In the garden


The garden looked so different after a week away. A week's growth is so dramatic at this time of year!


The raised vegetable beds are beginning to fill up with home grown produce. However,there is always room for improvement and we shall try a autumn sowing of broad beans this year.Our broad bean plants still look so small and forlorn!


There is also very little to show in the cutting garden at the moment!


Our first rose opened while we were away this is a David Austin rose called Darcy Bussell. I bought it having after seeing an inspirational picture on Pinterest. I love the colour - it is more burgundy than red.


It is always good to be inspired by others and so we visited a local garden last weekend that was opened under the National Garden Scheme. (NGS.) 


This garden in the grounds of a pre Geogian mansion in Beaminster, was fantastic and the formal areas were beautiful and well designed.



However it was the small wall garden that stole my heart and  had me pointing the camera in all directions! One of our local magazines described the potager garden as providing the 'oh ah' factor for flower freaks! They weren't wrong, I am proud of being a flower freak!



Flowers,fruit and vegetables were mixed together in mad profusion!


 Many of the plants have been planted to encourage the bees, butterflies and other pollinating insects to visit.


This purple leaf shrub Physocarpus opulifolius Ninebark  ‘Diabolo’  was popular with the butterflies. Has anyone else  planted this in their garden?




I loved this combination of the purple and blue of the Alluims and cat mint,


and the lovely roses with the contrast of different colours of the foliage.


Even the chimney of a redundant milking factory adds to the scene.


  Daisies were spilling out from many of the borders and the wooden water barrels were so much nicer than the plastic ones!
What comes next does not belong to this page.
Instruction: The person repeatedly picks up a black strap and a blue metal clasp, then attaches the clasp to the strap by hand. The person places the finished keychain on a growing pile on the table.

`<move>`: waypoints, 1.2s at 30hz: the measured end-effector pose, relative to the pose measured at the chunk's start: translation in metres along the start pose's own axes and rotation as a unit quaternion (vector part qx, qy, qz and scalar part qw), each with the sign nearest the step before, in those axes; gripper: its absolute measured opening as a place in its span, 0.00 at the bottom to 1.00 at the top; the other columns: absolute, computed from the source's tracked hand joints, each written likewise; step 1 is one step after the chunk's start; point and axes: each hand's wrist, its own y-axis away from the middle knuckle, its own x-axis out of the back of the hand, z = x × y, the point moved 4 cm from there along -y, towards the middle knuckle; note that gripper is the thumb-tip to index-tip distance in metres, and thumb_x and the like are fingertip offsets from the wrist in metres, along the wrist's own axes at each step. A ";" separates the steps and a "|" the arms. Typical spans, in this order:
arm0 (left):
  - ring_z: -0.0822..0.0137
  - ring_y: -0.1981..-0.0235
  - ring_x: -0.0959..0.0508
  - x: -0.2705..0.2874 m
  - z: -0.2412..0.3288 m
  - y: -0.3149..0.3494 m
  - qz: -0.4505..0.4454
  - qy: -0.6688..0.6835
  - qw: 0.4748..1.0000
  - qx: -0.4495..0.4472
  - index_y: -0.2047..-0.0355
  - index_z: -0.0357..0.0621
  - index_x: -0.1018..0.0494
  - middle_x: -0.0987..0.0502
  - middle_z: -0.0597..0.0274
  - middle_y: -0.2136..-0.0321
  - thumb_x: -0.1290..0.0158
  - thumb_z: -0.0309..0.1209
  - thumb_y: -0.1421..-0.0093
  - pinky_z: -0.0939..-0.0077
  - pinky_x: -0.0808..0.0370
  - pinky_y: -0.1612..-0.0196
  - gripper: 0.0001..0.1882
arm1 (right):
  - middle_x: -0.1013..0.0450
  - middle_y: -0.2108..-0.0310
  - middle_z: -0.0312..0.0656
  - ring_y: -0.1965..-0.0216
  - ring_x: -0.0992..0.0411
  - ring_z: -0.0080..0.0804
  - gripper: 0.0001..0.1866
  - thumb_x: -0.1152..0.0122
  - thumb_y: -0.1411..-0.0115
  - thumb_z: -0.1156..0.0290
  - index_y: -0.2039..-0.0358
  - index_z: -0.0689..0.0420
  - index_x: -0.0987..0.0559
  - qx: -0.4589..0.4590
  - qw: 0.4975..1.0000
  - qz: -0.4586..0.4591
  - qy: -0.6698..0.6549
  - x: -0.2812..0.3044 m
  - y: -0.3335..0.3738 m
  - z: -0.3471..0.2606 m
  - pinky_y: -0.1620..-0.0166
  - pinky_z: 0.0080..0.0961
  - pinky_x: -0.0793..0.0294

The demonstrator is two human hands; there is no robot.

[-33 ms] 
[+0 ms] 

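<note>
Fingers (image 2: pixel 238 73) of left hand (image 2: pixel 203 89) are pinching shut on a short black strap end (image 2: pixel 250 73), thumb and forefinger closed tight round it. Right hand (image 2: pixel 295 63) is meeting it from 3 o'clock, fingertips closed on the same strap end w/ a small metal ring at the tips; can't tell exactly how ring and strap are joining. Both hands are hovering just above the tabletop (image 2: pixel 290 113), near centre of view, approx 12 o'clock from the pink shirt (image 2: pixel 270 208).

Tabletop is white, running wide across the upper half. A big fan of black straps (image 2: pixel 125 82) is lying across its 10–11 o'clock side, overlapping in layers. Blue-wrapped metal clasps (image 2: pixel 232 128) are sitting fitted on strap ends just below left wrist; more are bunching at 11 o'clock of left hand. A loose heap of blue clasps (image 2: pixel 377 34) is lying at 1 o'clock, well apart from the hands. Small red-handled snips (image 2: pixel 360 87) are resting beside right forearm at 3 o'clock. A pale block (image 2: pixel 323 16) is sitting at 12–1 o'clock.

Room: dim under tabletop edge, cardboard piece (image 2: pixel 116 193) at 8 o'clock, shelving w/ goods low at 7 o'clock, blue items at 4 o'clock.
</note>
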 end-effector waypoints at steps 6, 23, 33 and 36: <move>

The borders were so full  and there are still many plants to flower.


There was a large area of containers too.


 and colour, colour everywhere!


As if this wasn't enough to 'oh and ah' over it is clear in the more formal parts of the garden to see that someone with an artistic eye lives here. (This chair reminded me of your red gate Freda!)


This is also home to furniture designer  John Makepeace we were also lucky to view some of the furniture he has  designed (click here to see designs.) What a shame there is none in my price range, still at least I can take some good ideas home from his wife's potager garden! I've just now got to sneak even more flowers amongst our vegetable! Somehow I think my husband would notice!


Sarah x

The garden is open under the NGS once a month during the summer see here.


Comments

  1. Gorgeous. All that a garden should be.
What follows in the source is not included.